• _ASSIGNMENT_:
When you restate the entries that follow, keep every word exactly and drop the pictures.

[Records excerpted from a collection]
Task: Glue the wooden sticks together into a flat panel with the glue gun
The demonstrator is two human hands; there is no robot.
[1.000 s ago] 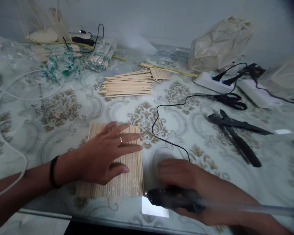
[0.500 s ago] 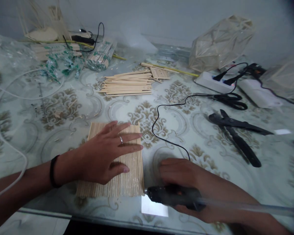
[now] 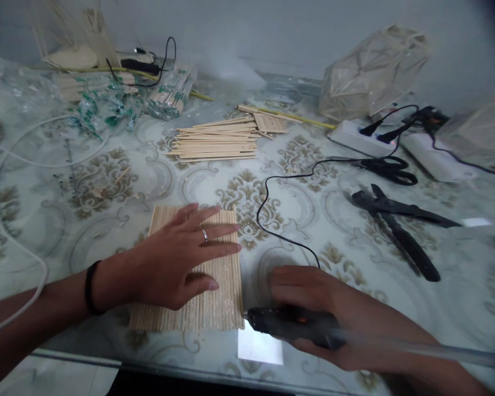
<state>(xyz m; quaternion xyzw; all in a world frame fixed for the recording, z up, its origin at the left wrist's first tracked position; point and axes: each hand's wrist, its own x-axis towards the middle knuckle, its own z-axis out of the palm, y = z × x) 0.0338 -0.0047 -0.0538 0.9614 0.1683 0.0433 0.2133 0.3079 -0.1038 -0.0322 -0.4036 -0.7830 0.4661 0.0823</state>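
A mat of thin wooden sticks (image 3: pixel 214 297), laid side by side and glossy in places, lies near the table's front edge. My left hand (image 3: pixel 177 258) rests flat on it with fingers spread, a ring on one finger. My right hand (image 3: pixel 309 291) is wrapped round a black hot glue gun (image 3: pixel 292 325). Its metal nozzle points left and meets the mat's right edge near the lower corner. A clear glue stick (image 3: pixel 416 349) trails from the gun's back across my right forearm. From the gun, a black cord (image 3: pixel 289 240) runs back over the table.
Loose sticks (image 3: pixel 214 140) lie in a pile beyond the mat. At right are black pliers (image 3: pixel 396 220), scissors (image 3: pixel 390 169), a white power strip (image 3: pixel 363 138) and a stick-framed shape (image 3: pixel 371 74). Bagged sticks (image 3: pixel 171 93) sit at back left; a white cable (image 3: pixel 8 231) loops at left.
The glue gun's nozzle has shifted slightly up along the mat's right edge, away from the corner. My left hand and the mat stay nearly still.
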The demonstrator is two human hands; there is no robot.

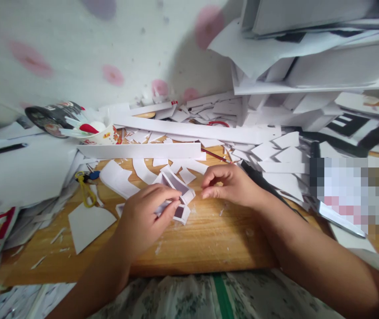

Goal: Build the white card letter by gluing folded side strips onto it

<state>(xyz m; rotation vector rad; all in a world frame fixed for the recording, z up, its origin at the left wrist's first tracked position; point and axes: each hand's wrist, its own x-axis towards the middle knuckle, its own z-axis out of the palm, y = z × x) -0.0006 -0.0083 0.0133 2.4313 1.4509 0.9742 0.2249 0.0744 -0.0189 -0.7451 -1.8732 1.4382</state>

• _ANSWER BOX_:
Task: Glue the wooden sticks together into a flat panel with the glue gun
The demonstrator is two human hands; there is no robot.
[1.000 s ago] 
[0.500 s ago] 
[now] 
<state>(xyz m; quaternion xyzw; all in a world frame fixed for the recording, z up, its origin at the left wrist's first tracked position; point and axes: each hand's wrist, its own x-axis towards the middle knuckle, its own z-axis out of the palm, y = z × x) 0.0338 -0.0047 -0.0538 0.9614 0.1683 0.0433 0.2133 0.3079 -0.1038 -0.0322 -0.4036 -0.7830 0.4661 0.0823</state>
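A mat of thin wooden sticks (image 3: pixel 214 297), laid side by side and glossy in places, lies near the table's front edge. My left hand (image 3: pixel 177 258) rests flat on it with fingers spread, a ring on one finger. My right hand (image 3: pixel 309 291) is wrapped round a black hot glue gun (image 3: pixel 292 325). Its metal nozzle points left and meets the mat's right edge near the lower corner. A clear glue stick (image 3: pixel 416 349) trails from the gun's back across my right forearm. From the gun, a black cord (image 3: pixel 289 240) runs back over the table.
Loose sticks (image 3: pixel 214 140) lie in a pile beyond the mat. At right are black pliers (image 3: pixel 396 220), scissors (image 3: pixel 390 169), a white power strip (image 3: pixel 363 138) and a stick-framed shape (image 3: pixel 371 74). Bagged sticks (image 3: pixel 171 93) sit at back left; a white cable (image 3: pixel 8 231) loops at left.
The glue gun's nozzle has shifted slightly up along the mat's right edge, away from the corner. My left hand and the mat stay nearly still.
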The demonstrator is two human hands; there is no robot.


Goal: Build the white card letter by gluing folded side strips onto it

<state>(xyz m; rotation vector rad; all in a world frame fixed for the recording, z up, its origin at the left wrist's first tracked position; point and axes: each hand's wrist, its own x-axis towards the middle knuckle, its own z-axis out of the palm, y = z × x) -0.0006 -0.0083 0.0133 2.4313 1.4509 0.9742 0.2249 0.0744 -0.0189 -0.7451 -1.8732 1.4382</state>

What the exercise asked for has been given in full.